Lindsay Merriman Lewis had her baby, Leyton Knox, on the 1st. As Jess said, "two down and one to go". We're already talking about all the fun we're gonna have camping with the little ones next year. I'm so happy that we all took the dive into motherhood around the same time, and that our kids will be friends. They'll have us beat since we didn't meet until the 6th grade!

Also, I'm still so happy that I chose Intown Midwifery. I met a girl, Shaneen (a friend of Mandy's), who was seeing them and I found out through facebook that she had her baby a couple of weeks ago. Come to find out, she has a blog and I just read the birthing story and saw pictures of the baby and family. Anjli (one of the midwives) was in some of them and the joy on her face brought tears to my eyes. You can tell she's doing her life's calling.

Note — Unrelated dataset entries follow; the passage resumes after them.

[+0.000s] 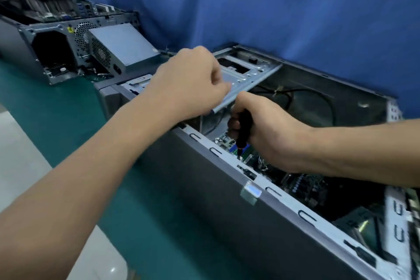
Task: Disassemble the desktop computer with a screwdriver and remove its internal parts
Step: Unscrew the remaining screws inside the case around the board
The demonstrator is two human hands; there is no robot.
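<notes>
Nearest the lens, the left forearm (79, 188) runs up from the lower left to the left hand (191, 84), whose fingers are curled down over the near edge of a metal tray (247, 75) at the centre of the frame and seem to grip it, though blur hides the fingertips. Just below it the right hand (268, 134) is wrapped in a fist round the black handle of a screwdriver (244, 129), tip pointing down toward the circuit board (302, 185); I cannot tell whether it sits in a screw. Both hands work inside the computer case (204, 177), which lies on its side with the cover off, filling the centre and lower right. By its look the tray is thin stamped sheet steel: light and stiff, but probably sharp-edged, so best held by its folded rim, not its cut-outs. The board is likely fragile and should be lifted by its edges; the black cables (318, 95) are limp and may snag. A small sticker (251, 192) on the case rim is too blurred to read, and no brand shows. Upper left, a second computer (45, 52) and a grey power supply (122, 45) sit on the green table (56, 109) before a blue curtain (272, 7).
</notes>
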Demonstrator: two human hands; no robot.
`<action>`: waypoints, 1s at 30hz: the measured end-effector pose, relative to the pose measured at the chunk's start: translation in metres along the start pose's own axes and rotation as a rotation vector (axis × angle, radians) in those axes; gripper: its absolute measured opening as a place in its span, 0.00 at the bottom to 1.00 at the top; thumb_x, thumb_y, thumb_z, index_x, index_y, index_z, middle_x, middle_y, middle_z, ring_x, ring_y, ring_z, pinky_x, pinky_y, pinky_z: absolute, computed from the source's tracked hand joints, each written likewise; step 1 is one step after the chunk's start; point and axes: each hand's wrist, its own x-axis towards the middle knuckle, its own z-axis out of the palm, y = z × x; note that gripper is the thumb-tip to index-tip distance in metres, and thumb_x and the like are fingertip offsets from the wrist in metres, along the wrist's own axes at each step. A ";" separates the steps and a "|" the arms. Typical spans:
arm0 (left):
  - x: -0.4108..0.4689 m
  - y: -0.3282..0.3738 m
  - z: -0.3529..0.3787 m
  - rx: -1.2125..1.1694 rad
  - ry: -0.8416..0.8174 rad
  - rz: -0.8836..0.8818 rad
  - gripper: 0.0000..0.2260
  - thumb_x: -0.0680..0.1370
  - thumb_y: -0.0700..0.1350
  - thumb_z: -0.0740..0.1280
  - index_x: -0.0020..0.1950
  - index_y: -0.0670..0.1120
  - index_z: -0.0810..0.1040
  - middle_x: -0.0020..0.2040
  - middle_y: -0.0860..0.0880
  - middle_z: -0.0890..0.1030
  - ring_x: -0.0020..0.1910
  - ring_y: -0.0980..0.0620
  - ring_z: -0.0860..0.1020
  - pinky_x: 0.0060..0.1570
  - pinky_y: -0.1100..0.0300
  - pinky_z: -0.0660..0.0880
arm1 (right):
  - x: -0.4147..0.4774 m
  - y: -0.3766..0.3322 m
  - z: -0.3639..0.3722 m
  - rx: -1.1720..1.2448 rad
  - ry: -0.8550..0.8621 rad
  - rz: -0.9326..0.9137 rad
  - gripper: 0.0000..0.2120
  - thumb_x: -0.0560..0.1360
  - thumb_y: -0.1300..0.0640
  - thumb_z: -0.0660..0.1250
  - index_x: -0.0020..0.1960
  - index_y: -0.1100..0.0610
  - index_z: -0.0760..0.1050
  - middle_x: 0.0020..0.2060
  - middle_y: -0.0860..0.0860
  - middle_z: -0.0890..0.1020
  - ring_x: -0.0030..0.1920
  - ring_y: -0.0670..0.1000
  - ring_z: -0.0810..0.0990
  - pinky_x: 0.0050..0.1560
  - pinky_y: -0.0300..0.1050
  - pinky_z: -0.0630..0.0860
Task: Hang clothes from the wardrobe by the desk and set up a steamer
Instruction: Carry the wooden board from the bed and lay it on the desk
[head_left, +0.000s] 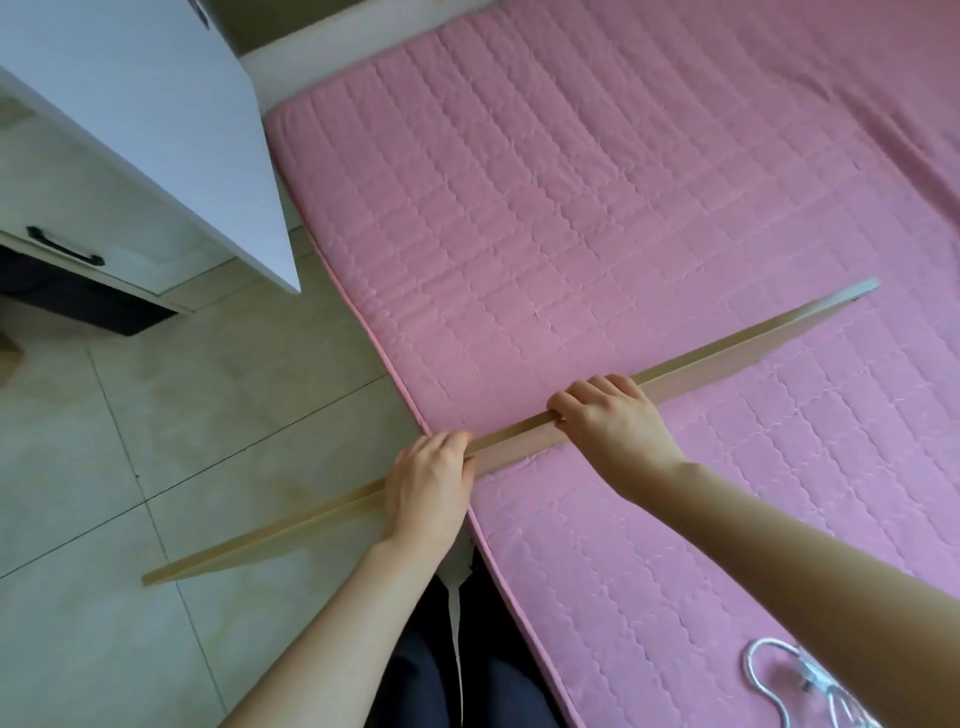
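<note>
A long, thin light-wood board (769, 338) is held on edge, running from low over the floor at the left to above the pink bed at the right. My left hand (428, 486) grips its top edge near the bed's corner. My right hand (610, 421) grips the same edge a little further right, fingers curled over it. No clothes, hanger or steamer body show in view.
A pink quilted mattress (597, 182) fills the right side. A white cabinet panel (156, 119) and a desk drawer with a black handle (65, 247) stand at the upper left. Beige floor tiles (156, 441) lie below. A white coiled cable (789, 686) rests on the bed's near right.
</note>
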 end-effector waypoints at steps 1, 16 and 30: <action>-0.004 -0.003 -0.001 0.010 0.009 -0.020 0.09 0.72 0.42 0.72 0.51 0.47 0.80 0.43 0.50 0.82 0.43 0.45 0.79 0.40 0.54 0.74 | -0.001 -0.001 -0.002 -0.007 -0.005 0.008 0.05 0.70 0.62 0.72 0.42 0.54 0.76 0.33 0.48 0.76 0.35 0.55 0.75 0.41 0.47 0.73; -0.060 -0.011 -0.066 -0.007 0.122 -0.016 0.09 0.68 0.45 0.76 0.47 0.52 0.82 0.39 0.56 0.82 0.38 0.51 0.79 0.37 0.56 0.71 | -0.024 -0.041 -0.070 0.034 -0.065 -0.078 0.06 0.73 0.57 0.71 0.47 0.50 0.77 0.37 0.46 0.75 0.38 0.52 0.75 0.38 0.46 0.71; -0.153 -0.085 -0.198 0.060 0.396 -0.048 0.07 0.71 0.46 0.74 0.48 0.50 0.80 0.42 0.57 0.81 0.43 0.52 0.78 0.47 0.56 0.70 | -0.001 -0.181 -0.160 0.157 0.005 -0.207 0.06 0.75 0.55 0.68 0.52 0.48 0.78 0.40 0.45 0.76 0.40 0.52 0.73 0.39 0.45 0.70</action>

I have thought since first pregnant that I hope I get Margaret to birth the baby because she's the most experienced, but after seeing those pics, I almost want Anjli. Shaneen's blog gave me an honest look at natural birth. I know it will not be easy, but I've stuck to my guns about it. There are a couple of reasons I don't want an epidural: I've anxious to see what my body was made to do, I think it's safest for the baby and me, and the recovery time will be easier. Now, after reading Shaneen's birthing story, I have another. The doula told her, "You didn’t do this so you could wear a badge on your arm for having an un-medicated birth, you did this so you could give your daughter the best gift of all: to let her write her own birth story. You let the mystery unfold on its own." Wow, well said. Decisions surrounding bringing a baby into the world are very personal, but I love the thought of things happening in the baby's own time. Although this is not something I can plan for because a lot can happen as I get closer to full term, I pray that the baby will be able to choose when it's ready to come into this world. And as a side note, I am so glad to have Tad be my partner in all this and be supportive of my decision of doing it naturally. I know it will be hard for him to see me in that much pain. Hopefully I don't break his hand or throw ice at him. :) [Tad, I love you so much!]

So I was 17 weeks yesterday, or Monday, depending on who's counting. The baby is the size of a turnip this week. Its skeleton is changing form cartilage to bone and sweat glands are starting to develop. Ahh, the miracle of life. It's crazy to think that we could find out the sex now if we wanted to... but I think it will be worth the surprise!